Top of head, and hands together
Back in March, we got a little surprise,...we're expecting a BABY. It's been a rough pregnancy so far, but I'm starting to feel a bit more human lately. It was a long 7 weeks of lying on the couch for most of the day, dry heaving a the thought of most food; and being overwhelmed with feelings of guilt for Cooper watching too much t.v., the laundry piling higher than ever, the house being neglected, dinners being less than healthy. and my own eating habits being totally against what I know is healthy and okay. Since I've started to feel better, I'm slowly adding the good things back into my diet and luckily some of the bad stuff is starting to sound gross.
For my own sake of remembrance, here are some of the things I have loved or hated this pregnancy:
Loved:
Ham-which I normally like but try to stay away from so it's normally not a major temptation or craving
Bread-pretty much any kind
Potato soup-I just barely was able to indulge in this craving yesterday, but I have been dreaming of it a lot
Potato chips-What?! I don't even buy those normally, and so rarely eat them. My kids have been loving that I have brought those home lately. And add ranch dip to that, oh yeah! So bad, but so yummy.

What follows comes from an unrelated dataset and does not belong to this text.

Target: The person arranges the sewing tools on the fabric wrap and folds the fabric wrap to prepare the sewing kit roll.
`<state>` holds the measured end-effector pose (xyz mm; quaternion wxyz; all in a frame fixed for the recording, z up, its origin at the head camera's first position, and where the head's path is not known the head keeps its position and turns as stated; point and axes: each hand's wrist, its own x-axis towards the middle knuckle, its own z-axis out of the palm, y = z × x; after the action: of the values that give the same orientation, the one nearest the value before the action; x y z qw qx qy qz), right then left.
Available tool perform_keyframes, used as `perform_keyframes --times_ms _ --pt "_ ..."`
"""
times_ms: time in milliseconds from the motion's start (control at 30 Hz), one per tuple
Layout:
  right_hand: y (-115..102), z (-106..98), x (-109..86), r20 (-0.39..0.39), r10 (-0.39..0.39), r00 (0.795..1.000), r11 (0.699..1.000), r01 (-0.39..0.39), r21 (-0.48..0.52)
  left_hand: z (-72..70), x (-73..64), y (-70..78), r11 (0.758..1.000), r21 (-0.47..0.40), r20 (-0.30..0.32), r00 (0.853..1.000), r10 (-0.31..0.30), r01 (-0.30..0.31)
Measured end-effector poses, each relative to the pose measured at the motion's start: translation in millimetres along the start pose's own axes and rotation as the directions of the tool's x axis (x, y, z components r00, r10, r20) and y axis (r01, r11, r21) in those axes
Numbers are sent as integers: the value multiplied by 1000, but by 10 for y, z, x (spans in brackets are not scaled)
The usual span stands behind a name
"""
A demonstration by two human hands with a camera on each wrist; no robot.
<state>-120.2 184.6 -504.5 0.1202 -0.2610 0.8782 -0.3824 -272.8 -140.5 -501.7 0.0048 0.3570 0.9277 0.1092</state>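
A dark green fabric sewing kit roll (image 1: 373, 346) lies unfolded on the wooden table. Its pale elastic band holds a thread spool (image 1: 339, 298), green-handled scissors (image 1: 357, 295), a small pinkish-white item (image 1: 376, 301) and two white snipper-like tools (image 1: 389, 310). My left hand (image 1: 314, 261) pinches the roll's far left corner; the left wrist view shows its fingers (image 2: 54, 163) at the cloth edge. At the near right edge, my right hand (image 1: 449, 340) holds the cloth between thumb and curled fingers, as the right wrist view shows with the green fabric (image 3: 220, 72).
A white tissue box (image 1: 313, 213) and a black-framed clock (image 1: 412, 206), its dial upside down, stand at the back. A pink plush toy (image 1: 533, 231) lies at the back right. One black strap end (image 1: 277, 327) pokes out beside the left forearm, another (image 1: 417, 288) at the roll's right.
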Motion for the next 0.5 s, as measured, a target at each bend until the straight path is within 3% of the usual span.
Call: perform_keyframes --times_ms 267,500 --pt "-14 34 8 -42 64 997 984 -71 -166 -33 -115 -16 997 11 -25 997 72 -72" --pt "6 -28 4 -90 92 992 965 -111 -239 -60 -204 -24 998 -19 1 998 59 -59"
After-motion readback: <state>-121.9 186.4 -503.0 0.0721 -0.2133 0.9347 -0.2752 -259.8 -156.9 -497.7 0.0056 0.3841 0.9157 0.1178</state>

CA rolls-dipped in soy sauce, yes please.
Steak-didn't eat much of it, but certainly wanted it
Italian food- Sounds so good. Even the thought of being in an Italian restaurant is enough to make me feel better.
Japanese food- I still haven't been able to go, but dream of it almost daily.
Watermelon
Hated:
Hamburger meat- makes me want to die. The smell, the thought of it, everything. Going to the baseball fields has been tough, smelling the burgers cooking...ugh. Still want nothing to do with burgers, although I can handle taco bell ground beef in small amounts, if I don't think about it much while eating it.
Lettuce or any type of leafy greens- :( so sad. I normally love salad and not wanting anything to do with it made me really bummed, knowing how vital it is to good health. I couldn't even put greens in a smoothie, until about a week ago. Today i bought romaine lettuce and the store, and I think I'm okay with it again..hoping!
French fries-as much as I've been loving potato chips, potato salad, and soup, I still want to throw up thinking about eating fries. I guess that's a good thing.
Pretty much all food I had at my house-I was wishing I had endless money to cater to every craving I had, but that just wasn't the case, so nausea took over 99% of the time.
Chick Fil-A- I went there one day because it sounded so good. I loved what I ate and by the next day, I wanted to never think of that place again. It didn't make me sick, I just got nauseous thinking about it. I can't even see the logo now without feeling ill. Hope that goes away.
Anyway, we are all excited. Like the title of this blog says, this came as a surprise. In many ways, I didn't feel prepared, but news like this is hard to be upset about. In fact, as unprepared as we are, a baby is the greatest blessing in the world, so we can't help but be happy.